Why it costs $60 billion
A 1 GW gas-powered data center runs about $60 billion all-in. The split is roughly 70/30 between IT hardware and physical infrastructure.
The building, power plant, labour and fit-out run about $19 billion. Everything in the rack between the chips, the networking and the storagecosts $41 billion. The GPUs alone are estimated to account for half of all the capital costs to build a hyperscale data center.
It’s no wonder that Nvidia is a $5.4 billion company — every major frontier model is trained and primarily served using Nvidia chips. A single H100 GPU costs between $25,000 and $40,000. A standard 8-GPU server system runs $300,000 to $500,000 before you've touched power, cooling, or networking.
Power is the gating factor
Power is the scarce input in data center development, but the constraint is less about electricity generation and more about the physical equipment needed to connect to the grid.
Substation transformers now carry lead times exceeding 160 weeks, up from 24 to 30 months before 2020, because manufacturers simply have not kept pace with the surge in large-load requests from AI infrastructure buildouts.
Interconnection queues compound the problem, with wait times now in the multiple-year range for most regions.
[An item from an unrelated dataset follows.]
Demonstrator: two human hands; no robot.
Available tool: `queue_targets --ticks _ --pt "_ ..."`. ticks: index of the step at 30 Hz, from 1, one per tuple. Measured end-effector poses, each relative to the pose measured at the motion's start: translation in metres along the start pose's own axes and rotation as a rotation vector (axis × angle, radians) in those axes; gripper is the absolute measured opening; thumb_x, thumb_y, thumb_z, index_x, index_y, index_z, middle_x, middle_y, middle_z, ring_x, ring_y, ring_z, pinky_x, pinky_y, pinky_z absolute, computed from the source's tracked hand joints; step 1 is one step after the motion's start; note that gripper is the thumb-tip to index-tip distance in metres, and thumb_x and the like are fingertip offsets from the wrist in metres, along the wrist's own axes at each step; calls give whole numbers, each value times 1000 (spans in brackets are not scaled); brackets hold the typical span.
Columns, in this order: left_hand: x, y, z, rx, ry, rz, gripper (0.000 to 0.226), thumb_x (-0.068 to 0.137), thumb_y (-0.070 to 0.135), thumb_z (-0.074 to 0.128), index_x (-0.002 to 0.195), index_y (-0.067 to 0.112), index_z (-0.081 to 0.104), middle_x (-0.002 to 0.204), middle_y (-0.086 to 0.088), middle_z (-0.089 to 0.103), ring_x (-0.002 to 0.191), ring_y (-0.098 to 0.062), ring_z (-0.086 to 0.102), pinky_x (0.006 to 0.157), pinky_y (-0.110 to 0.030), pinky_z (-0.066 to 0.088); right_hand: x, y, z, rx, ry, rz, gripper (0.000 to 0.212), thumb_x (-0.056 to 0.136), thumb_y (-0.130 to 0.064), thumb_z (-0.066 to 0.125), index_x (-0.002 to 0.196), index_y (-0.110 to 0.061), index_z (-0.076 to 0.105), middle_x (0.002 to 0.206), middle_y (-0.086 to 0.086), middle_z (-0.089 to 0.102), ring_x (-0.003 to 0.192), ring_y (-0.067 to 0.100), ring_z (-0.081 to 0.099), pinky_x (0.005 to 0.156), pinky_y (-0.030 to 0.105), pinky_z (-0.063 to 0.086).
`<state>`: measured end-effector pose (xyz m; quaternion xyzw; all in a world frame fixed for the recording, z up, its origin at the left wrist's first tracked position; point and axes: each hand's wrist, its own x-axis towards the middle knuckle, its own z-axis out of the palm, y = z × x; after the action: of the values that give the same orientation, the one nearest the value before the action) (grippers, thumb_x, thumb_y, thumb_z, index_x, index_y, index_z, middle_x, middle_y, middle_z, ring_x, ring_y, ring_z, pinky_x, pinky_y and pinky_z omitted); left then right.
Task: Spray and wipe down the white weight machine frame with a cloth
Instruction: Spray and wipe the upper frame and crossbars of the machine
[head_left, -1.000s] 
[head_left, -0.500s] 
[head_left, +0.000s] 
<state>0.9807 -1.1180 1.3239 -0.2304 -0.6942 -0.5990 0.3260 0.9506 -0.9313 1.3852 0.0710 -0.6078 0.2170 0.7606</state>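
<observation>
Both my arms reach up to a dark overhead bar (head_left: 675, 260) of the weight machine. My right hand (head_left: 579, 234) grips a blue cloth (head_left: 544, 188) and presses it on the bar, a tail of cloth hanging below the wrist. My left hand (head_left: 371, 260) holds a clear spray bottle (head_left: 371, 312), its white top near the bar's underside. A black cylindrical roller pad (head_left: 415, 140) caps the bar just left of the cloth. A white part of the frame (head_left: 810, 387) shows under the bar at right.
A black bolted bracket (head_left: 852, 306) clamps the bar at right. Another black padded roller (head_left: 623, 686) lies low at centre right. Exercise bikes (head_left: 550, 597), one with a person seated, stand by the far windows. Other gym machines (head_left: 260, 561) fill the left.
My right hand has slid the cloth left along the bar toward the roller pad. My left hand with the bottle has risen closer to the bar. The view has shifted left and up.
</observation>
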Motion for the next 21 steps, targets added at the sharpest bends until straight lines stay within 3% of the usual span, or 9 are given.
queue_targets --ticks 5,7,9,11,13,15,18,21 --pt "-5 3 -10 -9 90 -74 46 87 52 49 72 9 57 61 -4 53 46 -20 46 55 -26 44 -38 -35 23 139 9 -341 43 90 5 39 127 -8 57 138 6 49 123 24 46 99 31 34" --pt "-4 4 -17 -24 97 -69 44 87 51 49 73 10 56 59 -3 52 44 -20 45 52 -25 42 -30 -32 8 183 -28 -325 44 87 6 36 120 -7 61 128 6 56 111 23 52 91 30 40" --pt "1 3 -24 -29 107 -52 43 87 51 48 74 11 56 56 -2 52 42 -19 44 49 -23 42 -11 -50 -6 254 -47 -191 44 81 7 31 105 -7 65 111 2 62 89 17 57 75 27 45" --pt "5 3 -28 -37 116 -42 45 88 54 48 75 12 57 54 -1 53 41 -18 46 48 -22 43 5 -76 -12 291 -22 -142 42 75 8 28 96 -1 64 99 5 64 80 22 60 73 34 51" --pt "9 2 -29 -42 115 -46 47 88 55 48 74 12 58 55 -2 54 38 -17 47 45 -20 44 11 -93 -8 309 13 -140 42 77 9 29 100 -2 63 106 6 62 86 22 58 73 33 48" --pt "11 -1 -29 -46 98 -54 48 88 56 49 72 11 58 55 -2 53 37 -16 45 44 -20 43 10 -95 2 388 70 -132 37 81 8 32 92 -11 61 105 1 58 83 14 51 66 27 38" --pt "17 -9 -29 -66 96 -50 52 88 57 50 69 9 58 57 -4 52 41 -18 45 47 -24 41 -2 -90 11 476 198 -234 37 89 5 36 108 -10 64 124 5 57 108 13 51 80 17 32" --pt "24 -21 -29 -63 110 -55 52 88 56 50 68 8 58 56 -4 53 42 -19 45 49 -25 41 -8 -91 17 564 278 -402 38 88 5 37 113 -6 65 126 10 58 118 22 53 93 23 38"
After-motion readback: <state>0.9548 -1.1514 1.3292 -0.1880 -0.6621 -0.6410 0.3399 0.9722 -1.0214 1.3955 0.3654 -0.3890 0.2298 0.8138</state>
The result is that fully financed, fully permitted projects sit idle for years, waiting not for capital or construction crews, but for a single piece of high-voltage hardware.
Big picture
The US could add 75+ gigawatts of data centers by 2035 to support AI growth. At $60 billion per gigawatt, that would amount to $4.5 trillion worth of investment. And given the extra demand for turbines, transformers, chips and labor, the cost of building is only expected to go up.